Where the line with "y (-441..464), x" appears below, start writing out lines exactly, and finish with the line with "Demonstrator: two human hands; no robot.", which is included; write out nothing else.

(Provided material begins)

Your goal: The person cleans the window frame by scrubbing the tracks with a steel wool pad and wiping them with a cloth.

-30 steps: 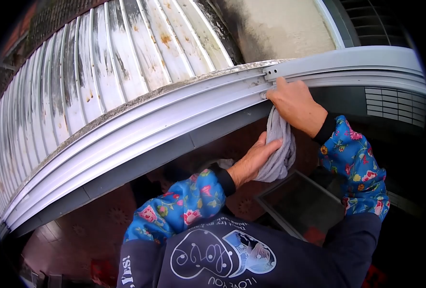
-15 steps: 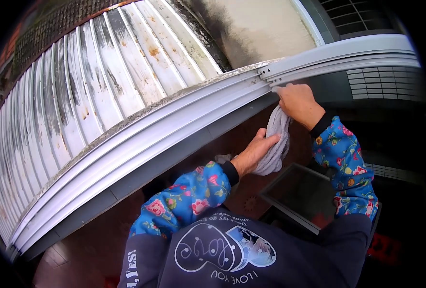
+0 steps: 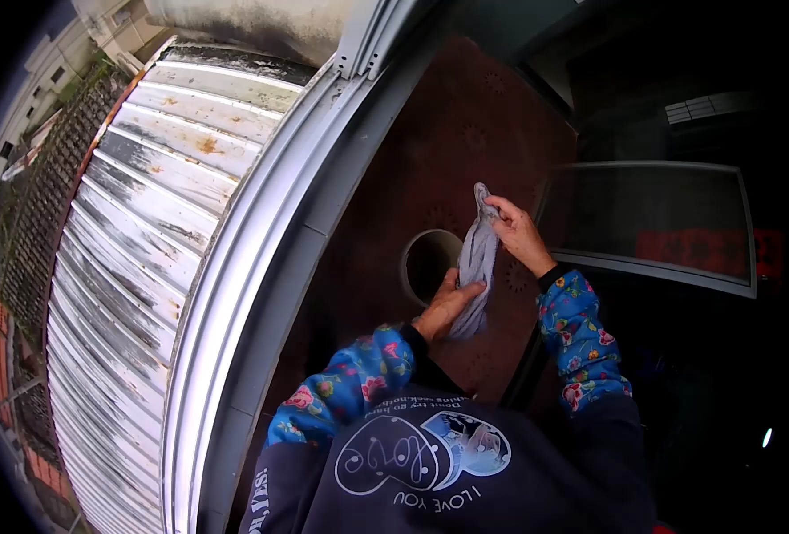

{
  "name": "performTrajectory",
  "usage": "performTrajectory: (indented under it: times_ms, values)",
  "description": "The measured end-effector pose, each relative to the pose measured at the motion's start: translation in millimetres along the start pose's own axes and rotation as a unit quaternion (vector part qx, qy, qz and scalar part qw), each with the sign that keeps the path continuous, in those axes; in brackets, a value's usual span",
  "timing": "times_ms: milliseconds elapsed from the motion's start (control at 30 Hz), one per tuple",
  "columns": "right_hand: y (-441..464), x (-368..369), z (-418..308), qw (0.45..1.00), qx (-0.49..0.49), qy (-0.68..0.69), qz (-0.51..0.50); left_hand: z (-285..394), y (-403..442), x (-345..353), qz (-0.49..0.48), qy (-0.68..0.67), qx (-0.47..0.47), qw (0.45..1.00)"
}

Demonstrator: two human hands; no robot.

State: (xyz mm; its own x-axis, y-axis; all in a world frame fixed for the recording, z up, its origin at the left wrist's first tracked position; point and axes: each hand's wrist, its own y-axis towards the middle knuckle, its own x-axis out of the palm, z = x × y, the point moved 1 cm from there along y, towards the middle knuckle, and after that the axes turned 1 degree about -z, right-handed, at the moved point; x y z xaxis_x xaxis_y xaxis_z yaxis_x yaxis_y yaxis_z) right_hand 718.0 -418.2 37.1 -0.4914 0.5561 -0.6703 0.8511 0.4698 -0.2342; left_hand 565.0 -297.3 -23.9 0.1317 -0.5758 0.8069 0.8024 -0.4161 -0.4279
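A grey cloth (image 3: 478, 258) hangs bunched between my two hands, over the dark red floor and away from the window track. My left hand (image 3: 449, 305) grips its lower part, with the thumb laid across the folds. My right hand (image 3: 517, 233) pinches the upper part near a dark-stained tip that sticks up. Just left of the cloth is a round bucket-like container (image 3: 409, 267), seen from above, its inside dark. Both forearms wear blue flowered sleeve covers.
A white metal sliding-window track (image 3: 261, 240) runs along the sill on my left. Beyond it slopes a rusty, stained corrugated roof (image 3: 163, 205). To the right stands a framed glass panel (image 3: 661, 214). Below lies a dark red patterned floor (image 3: 465, 98).
My right hand has come away from the track, bringing the cloth inward over the floor. My view has turned right, and the round container now shows beside the cloth.
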Motion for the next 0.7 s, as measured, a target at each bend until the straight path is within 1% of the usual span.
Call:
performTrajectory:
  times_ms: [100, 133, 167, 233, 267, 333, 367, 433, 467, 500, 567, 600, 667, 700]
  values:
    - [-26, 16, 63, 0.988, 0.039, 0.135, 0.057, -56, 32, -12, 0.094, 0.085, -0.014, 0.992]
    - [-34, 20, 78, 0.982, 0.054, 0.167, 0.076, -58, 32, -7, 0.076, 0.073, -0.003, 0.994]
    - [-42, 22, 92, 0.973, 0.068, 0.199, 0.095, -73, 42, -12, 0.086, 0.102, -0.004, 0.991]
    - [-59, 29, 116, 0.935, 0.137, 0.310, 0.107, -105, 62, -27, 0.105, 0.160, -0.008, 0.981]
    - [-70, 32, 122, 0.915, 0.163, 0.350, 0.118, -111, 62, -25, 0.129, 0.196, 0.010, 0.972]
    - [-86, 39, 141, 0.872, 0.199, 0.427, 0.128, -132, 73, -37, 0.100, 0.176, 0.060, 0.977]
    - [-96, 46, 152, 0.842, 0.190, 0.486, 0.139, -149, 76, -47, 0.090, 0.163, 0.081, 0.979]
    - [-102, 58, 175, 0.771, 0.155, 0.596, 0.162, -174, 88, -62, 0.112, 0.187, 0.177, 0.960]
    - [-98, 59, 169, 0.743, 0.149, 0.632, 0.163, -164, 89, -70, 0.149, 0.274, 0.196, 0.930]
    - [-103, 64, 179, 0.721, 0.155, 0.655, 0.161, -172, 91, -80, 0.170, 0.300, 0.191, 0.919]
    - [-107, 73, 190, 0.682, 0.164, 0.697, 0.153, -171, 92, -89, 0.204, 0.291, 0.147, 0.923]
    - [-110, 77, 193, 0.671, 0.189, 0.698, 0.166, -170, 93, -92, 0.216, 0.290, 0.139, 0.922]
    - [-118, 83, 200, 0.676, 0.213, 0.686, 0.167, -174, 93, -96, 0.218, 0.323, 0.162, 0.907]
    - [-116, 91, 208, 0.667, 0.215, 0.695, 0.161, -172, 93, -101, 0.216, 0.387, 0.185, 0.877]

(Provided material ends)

Answer section.
  "columns": "right_hand: y (-441..464), x (-368..369), z (-418..308), qw (0.45..1.00), qx (-0.49..0.49), qy (-0.68..0.69), qz (-0.51..0.50); left_hand: z (-285..394), y (-403..442), x (-345..353), qz (-0.49..0.48), qy (-0.68..0.67), qx (-0.47..0.47), qw (0.45..1.00)"
}

Demonstrator: two human hands; no robot.

No additional answer is expected.